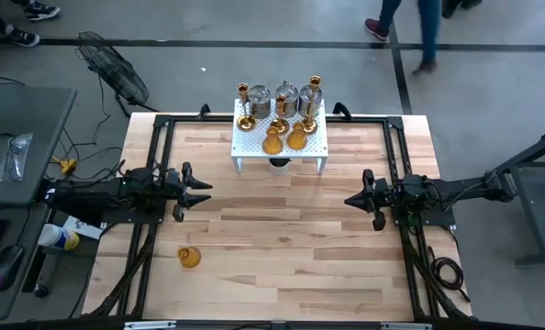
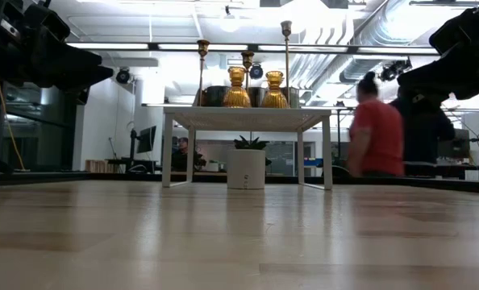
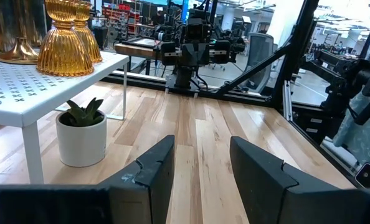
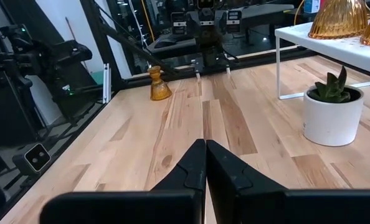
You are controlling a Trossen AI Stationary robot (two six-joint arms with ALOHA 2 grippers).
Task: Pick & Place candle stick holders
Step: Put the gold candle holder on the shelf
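Observation:
The candle stick holders stand mostly on a white perforated rack (image 1: 245, 145) at the table's far middle: slim brass candlesticks (image 1: 315, 95), silvery jars (image 1: 286, 97) and squat amber ones (image 1: 297, 137) (image 3: 63, 37). One amber holder (image 1: 189, 258) (image 4: 159, 86) stands alone on its base on the table, near the front left. My left gripper (image 1: 205, 191) (image 3: 200, 146) hovers open at the left side, pointing level across the table. My right gripper (image 1: 349, 200) (image 4: 205, 144) hovers shut at the right side, facing it. Neither touches anything.
A small plant in a white pot (image 1: 280, 164) (image 3: 81, 134) stands under the rack. Black frame rails (image 1: 153, 147) run along the table's edges. Bare wood lies between the two grippers. People (image 2: 376, 133) move in the room beyond the table.

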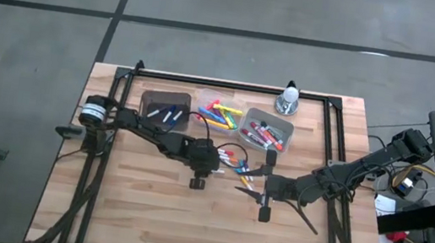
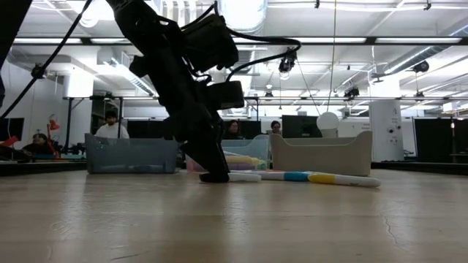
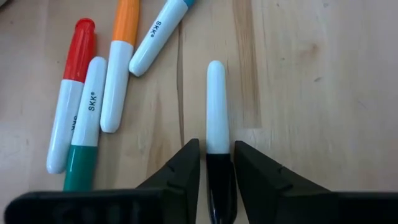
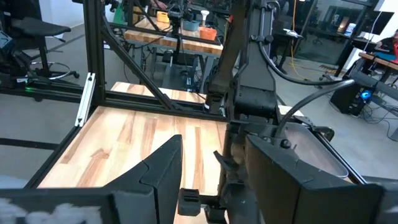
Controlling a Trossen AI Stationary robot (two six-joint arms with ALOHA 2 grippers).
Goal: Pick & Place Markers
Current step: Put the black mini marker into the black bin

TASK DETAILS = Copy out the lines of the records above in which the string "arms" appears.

SOLUTION =
You are controlling a Trossen AI Stationary robot (two six-joint arms with ALOHA 2 grippers).
Controlling a Trossen AI Stationary robot (two six-joint arms with ALOHA 2 grippers).

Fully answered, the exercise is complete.